Well tax week came and went — I survived it. April 15 is definitely a dreaded time each year. I have the joy of filing returns in two countries. Historically it’s not a great day either as both President Lincoln was killed and the Titanic sank on what’s become tax day. Also it’s the anniversary of the Oklahoma City bombing today (April 19), which was simply horrifying. I remember where I was when it happened — I was at work in the Longworth House Office Building in Washington D.C. where I interned for a Congressman when I was on a break in between jobs. We turned on the TV when we heard. It was awful and shocking. After that, legislation was passed to increase protection around federal buildings to deter future terrorist attacks. Today, 20 years later, it’s sobering to remember the 168 victims, including the 19 young children who were in the building’s day care facility. Who can forget. It’s a sad day to remember.

In much brigther news, this weekend is the Los Angeles Festival of Books. I’ve always wanted to go, but I’ve never gone! I simply must G-O some year soon. I checked the schedule and here’s just a smattering of authors they have at various book discussions going on: Hector Tobar, A. Scott Berg, Meg Wolitzer, Maggie Shipstead, Mona Simpson, Per Petterson, Peter Heller, Viet Thanh Nguyen, T.C. Boyle, Bich Minh Nguyen, Lisa See, Jenny Offill, Laird Hunt, Dennis Lehane, Jonathan Lethem, Kimberly McCreight, Jill Alexander Essbaum, Joyce Carol Oates, Malcolm Gladwell and Atticus Lish. Ugh I can’t believe I’m missing it once again. I need to plan in advance next time and get a flight to SoCal to visit my folks and attend the festival. There’s such literary star power there. Have you ever been?

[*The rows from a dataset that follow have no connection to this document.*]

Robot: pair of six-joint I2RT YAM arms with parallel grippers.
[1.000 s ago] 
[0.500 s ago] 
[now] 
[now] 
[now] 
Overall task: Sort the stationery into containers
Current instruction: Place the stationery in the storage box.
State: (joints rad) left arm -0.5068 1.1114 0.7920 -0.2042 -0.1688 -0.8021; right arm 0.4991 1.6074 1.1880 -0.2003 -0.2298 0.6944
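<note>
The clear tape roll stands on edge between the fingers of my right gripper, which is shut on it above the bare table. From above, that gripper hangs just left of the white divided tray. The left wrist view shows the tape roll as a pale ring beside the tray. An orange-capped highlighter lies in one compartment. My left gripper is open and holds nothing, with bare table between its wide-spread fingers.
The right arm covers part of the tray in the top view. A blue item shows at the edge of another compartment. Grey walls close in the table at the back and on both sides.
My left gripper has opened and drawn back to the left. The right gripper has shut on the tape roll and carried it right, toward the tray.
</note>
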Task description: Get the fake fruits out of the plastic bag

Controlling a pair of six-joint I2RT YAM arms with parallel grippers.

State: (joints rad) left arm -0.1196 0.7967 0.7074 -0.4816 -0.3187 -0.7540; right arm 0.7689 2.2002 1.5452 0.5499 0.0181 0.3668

In other book news, the shortlist for both the Baileys Prize for Women’s Fiction and the PEN/Robert W. Bingham Prize for Debut Fiction were announced this past week. The Baileys shortlist includes the two heavyweights: Anne Tyler for “A Spool of Blue Thread” and Sarah Waters for “The Paying Guests.” Could it be Sarah’s year? The rest of the shortlist authors include — Ali Smith, Rachel Cusk, Laline Paull, and Kamila Shamsie — who aren’t too shabby either. I have Shamsie’s novel “A God in Every Stone” on hold at the library. The PEN shortlist includes Cynthia Bond’s “Ruby” and Phil Klay’s “Redeployment” along with three others. Have you read any of these? Stay tuned for the winners in May and June.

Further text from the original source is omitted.